At each recall level, we replace each precision value with the maximum precision value to the right of that recall level, as shown in Figure 16.

**Figure 16:** Smoothed-out curve is obtained by moving each precision value with the maximum precision value to the right of that recall level (inspired from source).

So the blue line is transformed into the red lines, and the curve will decrease monotonically instead of the zig-zag pattern. As a result, the calculated AP value will be less susceptible to slight variations in the ranking. Mathematically, we replace the precision value for recall ȓ with the maximum precision for any recall ≥ ȓ.

Once we have this graph, we can divide the recall values from 0 to 1.0 into 11 equal intervals of 0.1 to arrive at Figure 17.

Let’s now compute the AP based on the below 11-point interpolated graph:

$\text{AP} = \displaystyle\frac{1}{11}(1 + 0.66 + 3 \times 0.4285 + 6 \times 0)$

$\text{AP} = \displaystyle\frac{1}{11}(2.9521)$

$\text{AP} = 0.2683$

$\text{AP} = {26.83}{\%}$

**Figure 17:** Precision at 11 recall levels (inspired from source).

Note: According to the original researcher, the intention of interpolating the precision/recall curve is to reduce the impact of the “wiggles” in the precision/recall curve caused by slight variations in the ranking of examples.

Mean Average Precision (mAP)

We can calculate the mAP by simply taking the mean over all the class APs. For example, in the PASCAL VOC dataset, we can compute an AP for each of the 20 categories and then average over all the 20 AP classes to get the mean average precision.

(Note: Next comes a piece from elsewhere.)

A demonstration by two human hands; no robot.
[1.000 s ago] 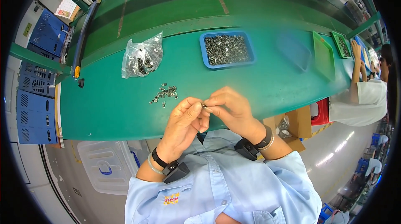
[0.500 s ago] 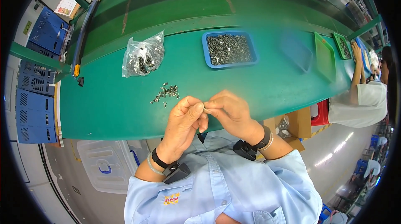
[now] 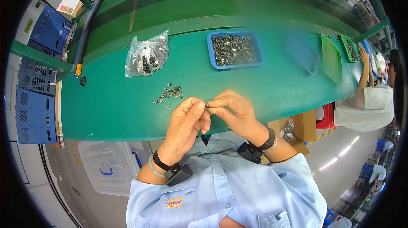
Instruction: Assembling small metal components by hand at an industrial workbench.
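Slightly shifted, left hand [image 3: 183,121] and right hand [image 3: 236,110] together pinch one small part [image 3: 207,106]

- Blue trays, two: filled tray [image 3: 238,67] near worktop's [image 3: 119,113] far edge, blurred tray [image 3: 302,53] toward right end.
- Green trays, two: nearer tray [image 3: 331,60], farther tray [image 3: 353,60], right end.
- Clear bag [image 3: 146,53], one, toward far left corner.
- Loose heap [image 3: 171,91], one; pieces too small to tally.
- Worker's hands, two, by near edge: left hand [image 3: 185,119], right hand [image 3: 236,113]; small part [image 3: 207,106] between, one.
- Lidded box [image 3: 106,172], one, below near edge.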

Table 3 shows the mAP of various detectors (e.g., SSD300 and SSD512) on the PASCAL VOC dataset and AP of each of the 20 classes. The AP over each class gives a more fine-grained evaluation of the object detector since it tells about the classes where the detector did well and the classes in which the detector performed poorly.

**Table 3:** mAP of various detectors like SSD300 and SSD512 on the PASCAL VOC dataset and AP of each of the 20 classes (Liu et al., p. 8, table 1).

Evaluating the YOLOv4 Model Using the COCO Evaluator

This final section will learn to evaluate the object detection model’s performance using the COCO evaluator. We will use the YOLOv4 object detector trained on the MS COCO dataset, and it achieved state-of-the-art results: 43.5% AP (65.7% AP50) for the MS COCO dataset at a real-time speed of ∼65 FPS on the Tesla Volta100 GPU.

We would evaluate the YOLOv4 model on the 2017 MS COCO Validation dataset with 5000 images of varying sizes with the ground truth in COCO format.

COCO mAP Evaluator

The COCO evaluator is now the gold standard for computing the mAP of an object detector. Most of the research papers provide benchmarks for the COCO dataset using the COCO evaluation from the past few years. And there are two main reasons. First, the dataset is much richer than the VOC dataset. Secondly, the COCO evaluation does a much deeper analysis of the detection model, thereby providing complete results.

As learned in PASCAL VOC evaluation, a proposed ROI is considered True Positive if $\text{IoU} \geq 0.5$ with the ground truth. Since there is only one threshold, hence, a detection that very closely aligns ( $\text{IoU} = 0.95$ ) with the ground truth would be considered similar to the one with $\text{IoU} = 0.5$ .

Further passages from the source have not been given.